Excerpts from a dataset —
[Start of Attachment]
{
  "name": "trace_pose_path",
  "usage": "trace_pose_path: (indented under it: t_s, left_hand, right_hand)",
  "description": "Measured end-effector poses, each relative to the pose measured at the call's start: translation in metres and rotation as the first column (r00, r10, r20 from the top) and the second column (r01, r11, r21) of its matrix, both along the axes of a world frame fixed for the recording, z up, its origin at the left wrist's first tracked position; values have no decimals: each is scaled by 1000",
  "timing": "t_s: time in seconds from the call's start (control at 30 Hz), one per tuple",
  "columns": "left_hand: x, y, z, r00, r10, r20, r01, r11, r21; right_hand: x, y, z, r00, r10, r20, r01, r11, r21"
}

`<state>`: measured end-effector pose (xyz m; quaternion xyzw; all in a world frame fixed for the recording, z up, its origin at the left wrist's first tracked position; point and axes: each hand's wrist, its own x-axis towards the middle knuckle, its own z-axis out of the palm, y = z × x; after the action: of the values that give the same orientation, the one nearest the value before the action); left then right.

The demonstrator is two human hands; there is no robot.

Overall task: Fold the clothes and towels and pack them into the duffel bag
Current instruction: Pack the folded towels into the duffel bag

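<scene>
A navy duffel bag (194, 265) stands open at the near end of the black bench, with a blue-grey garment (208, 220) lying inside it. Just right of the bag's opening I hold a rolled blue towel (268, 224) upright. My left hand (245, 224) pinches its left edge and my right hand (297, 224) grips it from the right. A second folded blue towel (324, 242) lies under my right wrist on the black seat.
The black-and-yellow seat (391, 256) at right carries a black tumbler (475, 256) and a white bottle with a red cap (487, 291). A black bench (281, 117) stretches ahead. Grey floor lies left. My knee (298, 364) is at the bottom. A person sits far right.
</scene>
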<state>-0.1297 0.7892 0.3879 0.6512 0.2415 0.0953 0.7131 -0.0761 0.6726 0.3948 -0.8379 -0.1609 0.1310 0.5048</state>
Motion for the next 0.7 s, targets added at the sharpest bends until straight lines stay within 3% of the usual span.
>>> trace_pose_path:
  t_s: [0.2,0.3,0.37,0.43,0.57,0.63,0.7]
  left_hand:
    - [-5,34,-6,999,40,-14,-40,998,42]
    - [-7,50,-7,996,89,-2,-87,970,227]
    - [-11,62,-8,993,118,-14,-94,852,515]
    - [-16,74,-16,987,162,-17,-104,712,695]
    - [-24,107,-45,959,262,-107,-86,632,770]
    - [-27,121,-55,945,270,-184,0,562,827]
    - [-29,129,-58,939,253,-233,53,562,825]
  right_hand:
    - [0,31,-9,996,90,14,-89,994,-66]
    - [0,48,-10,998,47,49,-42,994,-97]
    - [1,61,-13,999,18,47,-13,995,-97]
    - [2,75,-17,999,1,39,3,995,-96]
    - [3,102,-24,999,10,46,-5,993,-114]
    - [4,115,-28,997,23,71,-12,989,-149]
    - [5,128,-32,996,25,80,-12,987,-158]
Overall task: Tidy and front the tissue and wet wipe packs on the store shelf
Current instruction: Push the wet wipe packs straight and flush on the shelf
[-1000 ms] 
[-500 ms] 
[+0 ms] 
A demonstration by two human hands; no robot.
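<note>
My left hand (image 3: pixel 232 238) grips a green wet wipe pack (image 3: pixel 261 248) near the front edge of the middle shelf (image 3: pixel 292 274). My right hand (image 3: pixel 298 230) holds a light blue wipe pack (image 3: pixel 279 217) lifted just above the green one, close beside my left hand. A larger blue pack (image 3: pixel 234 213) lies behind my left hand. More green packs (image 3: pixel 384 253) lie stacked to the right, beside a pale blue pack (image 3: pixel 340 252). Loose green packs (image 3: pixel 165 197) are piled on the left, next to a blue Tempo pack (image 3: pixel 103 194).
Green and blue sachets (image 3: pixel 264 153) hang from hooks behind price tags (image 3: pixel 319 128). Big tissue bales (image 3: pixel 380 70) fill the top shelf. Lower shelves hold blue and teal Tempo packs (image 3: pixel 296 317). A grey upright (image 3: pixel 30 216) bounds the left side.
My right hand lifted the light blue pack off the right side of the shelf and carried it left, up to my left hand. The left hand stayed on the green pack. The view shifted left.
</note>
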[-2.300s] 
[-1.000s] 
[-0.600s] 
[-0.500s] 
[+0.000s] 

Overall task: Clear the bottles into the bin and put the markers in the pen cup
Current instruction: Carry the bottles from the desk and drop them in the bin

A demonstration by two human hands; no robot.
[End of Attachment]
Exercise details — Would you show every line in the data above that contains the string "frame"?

Task response —
  "description": "Measured end-effector poses, each relative to the pose measured at the call's start: translation in metres and rotation as the first column (r00, r10, r20 from the top) and the second column (r01, r11, r21) of its matrix, both along the axes of a world frame fixed for the recording, z up, its origin at the left wrist's first tracked position; values have no decimals: each is scaled by 1000",
`<state>`: measured end-effector pose (xyz m; quaternion xyzw; all in a world frame fixed for the recording, z up, its origin at the left wrist's first tracked position; point and axes: each hand's wrist, its own x-axis towards the middle knuckle, its own z-axis out of the palm, y = z × x; after the action: of the values that give the same orientation, the one nearest the value before the action); left then right.

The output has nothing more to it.